__Work item__
Copy out each line of the listing below in which the string "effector" occurs.

__Exercise data__
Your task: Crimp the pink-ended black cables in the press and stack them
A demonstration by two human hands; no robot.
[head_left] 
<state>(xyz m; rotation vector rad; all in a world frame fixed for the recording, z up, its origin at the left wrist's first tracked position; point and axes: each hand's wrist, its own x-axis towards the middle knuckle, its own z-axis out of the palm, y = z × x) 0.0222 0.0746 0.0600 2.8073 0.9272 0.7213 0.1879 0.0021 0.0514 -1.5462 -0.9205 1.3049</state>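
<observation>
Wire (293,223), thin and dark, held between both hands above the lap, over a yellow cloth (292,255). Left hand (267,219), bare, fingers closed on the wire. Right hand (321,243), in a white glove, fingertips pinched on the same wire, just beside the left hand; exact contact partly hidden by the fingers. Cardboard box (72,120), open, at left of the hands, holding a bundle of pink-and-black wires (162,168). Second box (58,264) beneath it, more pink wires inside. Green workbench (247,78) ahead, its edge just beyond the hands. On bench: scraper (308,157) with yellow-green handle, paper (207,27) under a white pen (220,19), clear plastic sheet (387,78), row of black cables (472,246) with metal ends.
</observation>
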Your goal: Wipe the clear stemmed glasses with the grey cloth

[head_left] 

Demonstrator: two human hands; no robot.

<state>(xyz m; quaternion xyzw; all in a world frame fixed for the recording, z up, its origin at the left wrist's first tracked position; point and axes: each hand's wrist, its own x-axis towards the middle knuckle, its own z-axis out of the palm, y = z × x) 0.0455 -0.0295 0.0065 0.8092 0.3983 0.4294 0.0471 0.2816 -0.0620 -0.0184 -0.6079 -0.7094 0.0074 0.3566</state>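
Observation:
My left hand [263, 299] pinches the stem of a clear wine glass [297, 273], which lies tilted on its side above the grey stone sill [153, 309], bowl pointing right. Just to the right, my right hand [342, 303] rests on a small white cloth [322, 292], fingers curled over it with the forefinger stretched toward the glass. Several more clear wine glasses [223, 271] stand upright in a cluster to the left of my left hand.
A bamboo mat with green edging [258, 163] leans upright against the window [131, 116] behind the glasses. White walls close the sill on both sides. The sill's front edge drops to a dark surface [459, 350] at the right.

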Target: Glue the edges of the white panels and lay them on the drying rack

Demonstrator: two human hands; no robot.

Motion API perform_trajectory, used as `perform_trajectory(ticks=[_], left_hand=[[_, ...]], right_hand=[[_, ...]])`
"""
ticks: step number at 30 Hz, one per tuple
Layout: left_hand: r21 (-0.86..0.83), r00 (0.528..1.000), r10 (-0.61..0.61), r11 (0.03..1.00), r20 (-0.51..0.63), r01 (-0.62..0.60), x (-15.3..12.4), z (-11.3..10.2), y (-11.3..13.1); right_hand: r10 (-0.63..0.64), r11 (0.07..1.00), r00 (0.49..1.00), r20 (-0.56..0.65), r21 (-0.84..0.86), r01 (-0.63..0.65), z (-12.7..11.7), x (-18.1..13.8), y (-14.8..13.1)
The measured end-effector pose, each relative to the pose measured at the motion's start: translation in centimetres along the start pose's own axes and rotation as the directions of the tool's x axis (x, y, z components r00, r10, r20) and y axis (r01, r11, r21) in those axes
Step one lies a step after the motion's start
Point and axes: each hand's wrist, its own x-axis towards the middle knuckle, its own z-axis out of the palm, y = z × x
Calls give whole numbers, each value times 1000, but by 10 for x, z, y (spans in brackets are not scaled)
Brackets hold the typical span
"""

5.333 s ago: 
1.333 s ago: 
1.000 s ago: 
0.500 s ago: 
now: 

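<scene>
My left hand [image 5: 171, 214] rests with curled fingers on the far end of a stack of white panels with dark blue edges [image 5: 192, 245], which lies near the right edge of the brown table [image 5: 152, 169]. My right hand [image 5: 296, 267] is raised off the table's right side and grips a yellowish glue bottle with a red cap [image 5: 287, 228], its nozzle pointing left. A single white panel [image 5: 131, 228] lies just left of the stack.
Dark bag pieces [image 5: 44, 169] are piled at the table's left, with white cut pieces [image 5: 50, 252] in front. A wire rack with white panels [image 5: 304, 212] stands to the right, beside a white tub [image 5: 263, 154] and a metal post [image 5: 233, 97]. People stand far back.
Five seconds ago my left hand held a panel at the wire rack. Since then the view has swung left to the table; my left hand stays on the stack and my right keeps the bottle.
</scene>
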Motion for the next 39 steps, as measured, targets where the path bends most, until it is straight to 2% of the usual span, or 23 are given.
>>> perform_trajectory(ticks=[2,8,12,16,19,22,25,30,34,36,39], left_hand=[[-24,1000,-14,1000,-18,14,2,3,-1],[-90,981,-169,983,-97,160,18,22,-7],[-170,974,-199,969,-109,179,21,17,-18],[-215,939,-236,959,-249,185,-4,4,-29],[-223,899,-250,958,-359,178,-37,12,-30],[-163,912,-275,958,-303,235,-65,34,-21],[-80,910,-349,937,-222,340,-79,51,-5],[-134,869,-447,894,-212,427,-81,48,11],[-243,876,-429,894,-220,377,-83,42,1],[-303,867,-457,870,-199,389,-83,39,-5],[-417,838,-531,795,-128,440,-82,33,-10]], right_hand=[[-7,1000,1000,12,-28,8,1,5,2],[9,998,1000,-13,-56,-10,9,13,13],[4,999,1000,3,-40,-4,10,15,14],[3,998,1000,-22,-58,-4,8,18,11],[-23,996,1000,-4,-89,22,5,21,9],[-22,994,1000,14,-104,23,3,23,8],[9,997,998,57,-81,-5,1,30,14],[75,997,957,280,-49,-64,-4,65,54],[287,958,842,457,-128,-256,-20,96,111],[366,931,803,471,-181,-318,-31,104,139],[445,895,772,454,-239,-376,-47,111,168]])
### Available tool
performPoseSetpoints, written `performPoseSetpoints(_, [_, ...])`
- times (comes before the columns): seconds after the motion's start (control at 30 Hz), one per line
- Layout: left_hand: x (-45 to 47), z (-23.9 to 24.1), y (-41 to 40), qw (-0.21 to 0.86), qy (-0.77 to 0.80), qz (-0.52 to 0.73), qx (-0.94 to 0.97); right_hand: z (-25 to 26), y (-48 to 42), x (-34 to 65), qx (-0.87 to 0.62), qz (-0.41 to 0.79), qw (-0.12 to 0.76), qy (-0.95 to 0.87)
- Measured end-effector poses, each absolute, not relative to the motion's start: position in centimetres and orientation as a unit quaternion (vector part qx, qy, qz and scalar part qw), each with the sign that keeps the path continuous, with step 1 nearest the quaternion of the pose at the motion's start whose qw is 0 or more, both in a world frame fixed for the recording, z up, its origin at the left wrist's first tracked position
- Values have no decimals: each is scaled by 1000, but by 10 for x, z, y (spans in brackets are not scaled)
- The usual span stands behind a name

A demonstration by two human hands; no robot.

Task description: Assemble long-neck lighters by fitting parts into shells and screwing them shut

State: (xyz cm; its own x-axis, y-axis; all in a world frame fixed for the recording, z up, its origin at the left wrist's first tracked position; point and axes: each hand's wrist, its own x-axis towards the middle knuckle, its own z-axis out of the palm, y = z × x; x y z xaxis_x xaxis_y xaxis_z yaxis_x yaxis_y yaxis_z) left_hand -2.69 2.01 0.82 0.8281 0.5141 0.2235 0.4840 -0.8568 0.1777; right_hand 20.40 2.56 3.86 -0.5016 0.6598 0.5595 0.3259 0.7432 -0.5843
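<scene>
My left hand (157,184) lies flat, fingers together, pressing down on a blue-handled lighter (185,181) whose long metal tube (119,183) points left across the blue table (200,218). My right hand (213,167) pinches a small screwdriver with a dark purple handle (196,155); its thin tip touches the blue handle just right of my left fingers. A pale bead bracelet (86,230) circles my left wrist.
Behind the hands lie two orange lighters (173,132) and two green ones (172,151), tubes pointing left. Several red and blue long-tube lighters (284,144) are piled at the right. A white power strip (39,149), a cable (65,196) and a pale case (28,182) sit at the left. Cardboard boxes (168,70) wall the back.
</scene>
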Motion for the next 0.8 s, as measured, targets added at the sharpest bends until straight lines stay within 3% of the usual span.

__Solution to this task__
The measured end-effector pose, each relative to the pose measured at the motion's start: translation in centimetres along the start pose's own axes and rotation as the directions of the tool's x axis (x, y, z components r00, r10, r20) and y axis (r01, r11, r21) in those axes
- Measured end-effector poses, each absolute, not relative to the motion's start: position in centimetres and orientation as a unit quaternion (vector part qx, qy, qz and scalar part qw), each with the sign that keeps the path continuous, with step 1 nearest the quaternion of the pose at the motion's start whose qw is 0 or more, both in a world frame fixed for the recording, z up, its origin at the left wrist's first tracked position

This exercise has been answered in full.